Preferred assistants are starch, crosslinked PVP and starch ethers,
for example carboxymethylcellulose.
The builders and/or dispersants which preferably are also present
are, for the purpose of the invention, inorganic substances such as
sodium sulfate, sodium carbonate or, preferably, alkali metal salts
or alkaline earth metal salts of phosphoric acid, oligomeric
phosphoric acids or polymeric phosphoric acids, and organic
substances such as the alkali metal salts or alkaline earth metal
salts of nitrilotriacetic acid, of ethylenediaminetetraacetic acid,
of polyacrylic acid or of copolymers of maleic acid with acrylic
acid or vinyl ethers, as well as carboxymethylcellulose. The
organic acids mentioned can also be employed in the free form.

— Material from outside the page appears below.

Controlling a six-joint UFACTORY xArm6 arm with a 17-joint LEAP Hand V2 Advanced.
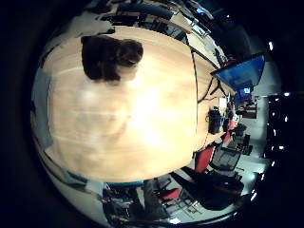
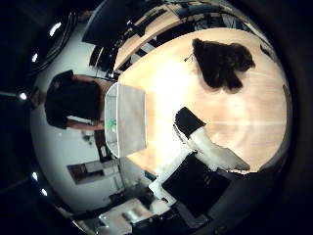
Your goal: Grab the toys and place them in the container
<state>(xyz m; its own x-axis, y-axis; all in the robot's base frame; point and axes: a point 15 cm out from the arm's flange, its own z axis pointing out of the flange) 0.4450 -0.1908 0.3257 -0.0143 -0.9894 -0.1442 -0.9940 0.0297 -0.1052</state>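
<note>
A dark furry plush toy [image 1: 110, 57] lies on the light wooden table [image 1: 142, 114]; the right thumb side palm view shows the toy too [image 2: 223, 64]. A pale grey rectangular container [image 2: 125, 117] stands on the table near its edge, away from the toy. My hand [image 2: 207, 147] hangs well above the table. Its white and black fingers reach into the thumb side view, fairly straight, between the container and the toy, touching neither. The little finger side view shows no part of the hand.
A blue screen [image 1: 242, 71] stands past one table edge, with small dark items [image 1: 215, 121] near that edge. Red chairs [image 1: 204, 157] stand on the floor beside the table. Desks and chairs fill the room around.
</note>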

Particularly useful dispersants are sodium nitriloacetate, sodium
ethylenediaminetetraacetate, sodium tripolyphosphate, the sodium
salts of maleic acid/acrylic acid copolymers, and
carboxymethylcellulose (CMC). Mixtures of the said substances can
also be employed.
According to the invention, CMC can be employed both as the
assistant b and as component c, ie. the bleaching activator may, in
addition to the activator substance, contain solely CMC. In that
case the amount of CMC is so chosen as to conform to the
percentages of component a and b referred to in the definition of
the invention, ie. the bleaching activator in that case contains
from 1.5 to 30% by weight, preferably from 5 to 25% by weight, of
CMC.
The effect of the combination of activator and swellable
assistants, with or without builders and/or dispersants, is
furthermore surprising because the addition of either acid or
alkaline component c produces a marked increase in the shelf life
of the compactate. Against this, other investigations show clearly
that the hydrolysis of the activators is very greatly accelerated
by acid conditions and also especially by alkaline conditions.
The above combination moreover gives a compactate which disperses,
without problems, in the washing liquor within a few minutes. The
particle size of the dispersed particles is of the same order of
magnitude as in the original powder. Surprisingly, the proportion
of coarse material even decreases markedly compared to the fine
powder employed for compacting.
According to the invention, the granular activator is produced by
compacting the mixture of individual components.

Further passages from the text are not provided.